Posh enough not to endure the infamous L&Y horsehair-padded third class seating!

 

Now @John-Miles, you I'm sure are wondering why I'm not getting on with my four POWSides Swansea Vale coal wagons... I've not focused much on modelling over the last few weeks but with various family events out of the way by the weekend, I hope to get my act together. Those wagons make use of the Slater's kits that have not been generally available for some time, in 4 mm scale. However I was delighted to discover that some of them have recently been reintroduced:

  • 4035 Gloucester 6 Plank (side door)
  • 4036 Gloucester 6 Plank (side and end door)
  • 4040 Charles Roberts 7 Plank (side door)
  • 4041 Charles Roberts 7 Plank (side and end door)
  • 4044 Gloucester 5 Plank (side door)
  • 4055 Gloucester 5 Plank (China Clay, side and end door)
  • 4060 RCH 1923 7 Plank (side door)
  • 4061 RCH 1923 7 Plank (side and end door)
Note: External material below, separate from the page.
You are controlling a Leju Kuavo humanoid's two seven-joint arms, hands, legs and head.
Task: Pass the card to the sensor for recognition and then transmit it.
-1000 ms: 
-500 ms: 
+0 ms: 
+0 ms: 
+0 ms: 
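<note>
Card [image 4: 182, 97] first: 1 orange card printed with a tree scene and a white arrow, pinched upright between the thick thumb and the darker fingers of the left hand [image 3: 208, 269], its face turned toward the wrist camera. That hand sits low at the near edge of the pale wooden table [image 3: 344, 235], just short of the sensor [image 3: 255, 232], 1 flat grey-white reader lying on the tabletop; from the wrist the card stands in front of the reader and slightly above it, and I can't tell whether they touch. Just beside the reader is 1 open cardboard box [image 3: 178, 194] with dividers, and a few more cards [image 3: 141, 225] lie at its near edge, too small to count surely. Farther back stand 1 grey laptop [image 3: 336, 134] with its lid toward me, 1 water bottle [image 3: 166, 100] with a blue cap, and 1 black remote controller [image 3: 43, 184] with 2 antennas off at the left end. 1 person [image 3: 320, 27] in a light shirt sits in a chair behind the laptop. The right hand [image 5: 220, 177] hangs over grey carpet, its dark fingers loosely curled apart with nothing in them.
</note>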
Direct from the horse's mouth here although I was alerted by seeing them on Eileen's Emporium website (where the description of 4040 has got muddled). All £9.50 excluding wheels &c. 

 

Missing from this release are the following:

  • 4039 Charles Roberts rectangular tank wagon 
  • 4057 Charles Roberts salt wagon
  • 4058 Gloucester 7 Plank (side door)
  • 4059 Gloucester 7 Plank (side/end door)
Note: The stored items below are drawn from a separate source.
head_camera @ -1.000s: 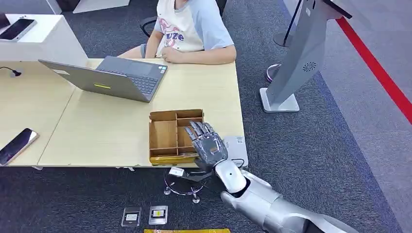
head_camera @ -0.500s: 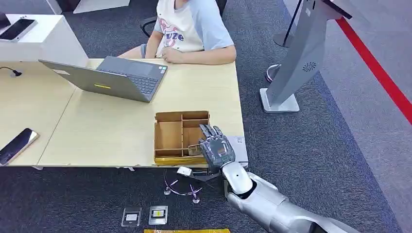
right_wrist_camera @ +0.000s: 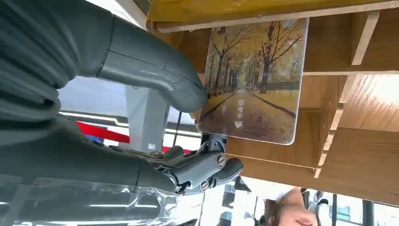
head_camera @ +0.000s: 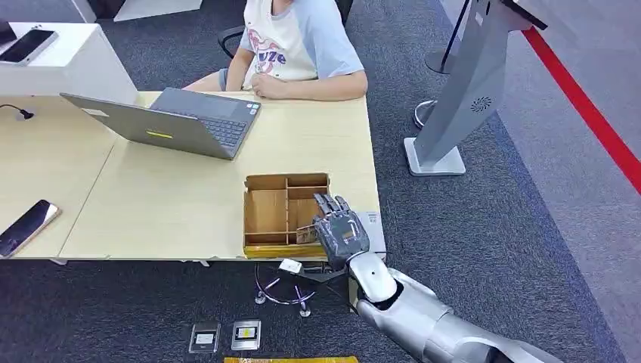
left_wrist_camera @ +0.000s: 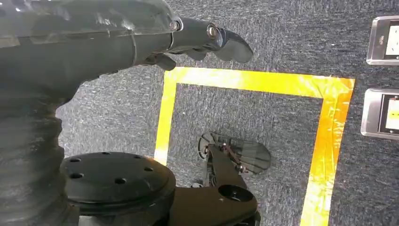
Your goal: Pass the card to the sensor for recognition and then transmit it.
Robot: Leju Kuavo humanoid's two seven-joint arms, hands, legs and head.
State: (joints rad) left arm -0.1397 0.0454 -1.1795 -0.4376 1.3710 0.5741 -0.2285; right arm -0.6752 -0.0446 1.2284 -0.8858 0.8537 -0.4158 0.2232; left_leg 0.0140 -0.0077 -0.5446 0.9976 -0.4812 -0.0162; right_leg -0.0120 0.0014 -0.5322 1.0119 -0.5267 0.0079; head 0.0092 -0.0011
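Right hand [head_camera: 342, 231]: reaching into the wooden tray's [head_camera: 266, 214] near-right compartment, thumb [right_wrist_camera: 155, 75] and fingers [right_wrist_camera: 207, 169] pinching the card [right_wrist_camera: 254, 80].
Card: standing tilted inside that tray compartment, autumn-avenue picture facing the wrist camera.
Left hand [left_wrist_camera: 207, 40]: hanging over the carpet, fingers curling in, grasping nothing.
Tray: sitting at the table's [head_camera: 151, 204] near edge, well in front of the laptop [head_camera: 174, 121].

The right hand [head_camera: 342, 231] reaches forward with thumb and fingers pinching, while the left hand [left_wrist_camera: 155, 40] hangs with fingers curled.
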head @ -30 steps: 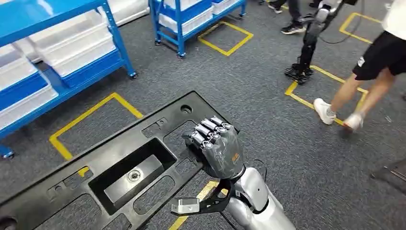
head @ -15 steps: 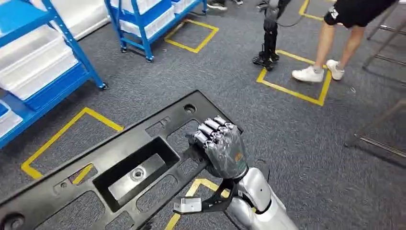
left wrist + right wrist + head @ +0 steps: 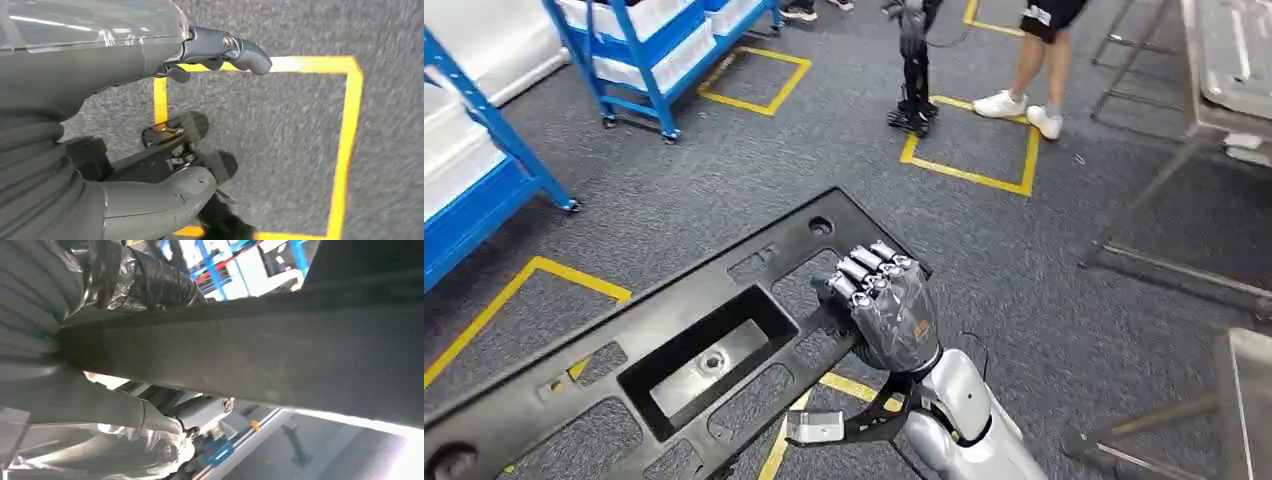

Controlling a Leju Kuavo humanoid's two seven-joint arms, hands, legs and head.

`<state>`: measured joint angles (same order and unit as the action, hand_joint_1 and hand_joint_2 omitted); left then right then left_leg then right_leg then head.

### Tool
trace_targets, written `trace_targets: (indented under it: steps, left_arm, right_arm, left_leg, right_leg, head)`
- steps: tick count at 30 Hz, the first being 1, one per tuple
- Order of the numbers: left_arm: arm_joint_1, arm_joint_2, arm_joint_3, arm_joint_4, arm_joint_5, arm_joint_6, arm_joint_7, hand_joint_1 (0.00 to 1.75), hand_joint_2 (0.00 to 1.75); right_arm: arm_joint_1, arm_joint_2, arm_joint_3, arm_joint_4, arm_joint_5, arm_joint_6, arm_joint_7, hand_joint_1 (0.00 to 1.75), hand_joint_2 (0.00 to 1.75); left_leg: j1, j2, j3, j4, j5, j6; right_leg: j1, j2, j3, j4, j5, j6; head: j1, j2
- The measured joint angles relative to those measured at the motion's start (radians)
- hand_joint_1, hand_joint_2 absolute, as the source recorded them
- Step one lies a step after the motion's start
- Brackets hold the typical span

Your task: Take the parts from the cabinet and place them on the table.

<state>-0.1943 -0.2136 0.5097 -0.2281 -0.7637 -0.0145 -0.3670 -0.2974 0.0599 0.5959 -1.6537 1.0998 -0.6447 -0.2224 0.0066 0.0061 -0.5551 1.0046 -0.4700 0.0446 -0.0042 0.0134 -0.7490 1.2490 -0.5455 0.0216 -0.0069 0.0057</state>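
The right hand [image 3: 886, 312] grips the long black part [image 3: 674, 350] at its edge, fingers curled over the rim, carrying it above the grey carpet [image 3: 1024, 270]. From the hand, the part runs toward 8 o'clock in the head view. The left hand [image 3: 125, 120] hangs over the floor holding nothing, its thumb and fingers apart. A blue shelf rack [image 3: 649, 50] stands at 11 o'clock, a metal table [image 3: 1224, 70] at 2 o'clock, and a person's legs [image 3: 1039, 70] at 1 o'clock beside yellow floor tape [image 3: 969, 172].
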Motion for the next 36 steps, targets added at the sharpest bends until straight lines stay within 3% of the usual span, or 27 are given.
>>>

Hopefully they're not so far away! Kit 4059 is the one used for the Swansea Vale wagons.

 

The Gloucester wagons are especially welcome to the pre-grouping modeller as representing wagons to the 1887 RCH Specification, albeit with some distinctive Gloucesterisms; the Charles Roberts 7 Plank wagons are, I believe, typical 1907 RCH Specification wagons, so ought to be seen on any later period layout where wooden-bodied mineral wagons still abound. 

 

The Slater's range complements the kits available from Cambrian, who have a greater variety of 1907 RCH types and also the very useful 4-plank Wheeler & Gregory wagons.

 

No connection other than the intention of being a satisfied customer! The Gloucester 6-plank side door wagon is one I've been hankering after for a while, for several projects.

Edited by Compound2632
Slaters info added - crossing with John's reply.